Normally, anyone interested in the heft of the natural-resource sector has had to rely on less-than-optimal data.

It’s not all oil sands and it’s not all Alberta

The real gross domestic product figures that come out every three months don’t capture the huge impact of global prices on the economy. And nominal GDP figures by industry, which include the price effect, have only been available for up to 2008 — ancient history when it comes to calculating the impact of a major, evolving part of the economy.

Now, government officials have developed a way to update the nominal GDP numbers for the natural-resource sector so that they can see how much money is flowing into the economy from energy and mining on a more timely basis.

Oliver said the exercise shows that in both Alberta and Saskatchewan, energy and resources directly accounted for one third of nominal GDP. In Newfoundland and Labrador, it’s 40%.

However, officials did not immediately explain their methodology, nor did they make a full year-by-year and province-by-province analysis available.

Oliver said the calculations can be used to determine that natural resources support 800,000 direct jobs and another 800,000 indirect jobs in other sectors.

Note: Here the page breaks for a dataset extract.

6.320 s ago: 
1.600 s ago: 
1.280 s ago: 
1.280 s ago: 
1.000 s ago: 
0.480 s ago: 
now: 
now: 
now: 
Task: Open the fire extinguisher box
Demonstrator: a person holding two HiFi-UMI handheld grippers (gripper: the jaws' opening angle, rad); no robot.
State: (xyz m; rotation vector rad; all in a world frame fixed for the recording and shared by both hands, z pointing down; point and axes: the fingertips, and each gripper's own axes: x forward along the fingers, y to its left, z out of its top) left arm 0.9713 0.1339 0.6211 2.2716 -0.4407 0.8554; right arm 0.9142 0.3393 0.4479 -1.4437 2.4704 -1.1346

The impact will continue to grow, the minister added.

The department’s most recent calculations project $650-billion in investment in about 600 major resource projects over the next 10 years. That’s up from previous estimates of $500-billion.

“That $650-billion figure represents hundreds of thousands of high-quality, well-paying jobs for Canadian middle-class families in every sector of our economy, in every region of the country,” Oliver said.

The Harper government has been at pains to make that point since it overhauled the country’s environmental assessment process in its spring budget.

Federal ministers have argued repeatedly that streamlining environmental assessment is an efficiency exercise that will protect the environment but also make it easier for every region of the country to benefit from natural resources.

But their arguments have been drowned in an outcry from environmentalists and other critics who say Ottawa is sacrificing the environment to the interests of the oil patch.

Regardless, the new numbers from Natural Resources are well worth having, said Avery Shenfeld, chief economist at CIBC World Markets Inc.

“I think it’s important for Canadians to realize how big the resource sector has become,” he said in an interview.

He agreed that looking at nominal GDP by industry would give a more precise picture of the impact of natural resources, mainly because the global marketplace values commodities far more than traditional calculations of GDP would suggest.

“If you just focus on how many barrels of oil and tones of nickel and aluminum that Canada produces, you would understate the rising importance of those raw materials,” Shenfeld explained.

“Because what’s really been happening is that what we can exchange them for in trade with other countries has grown much more markedly than volume.”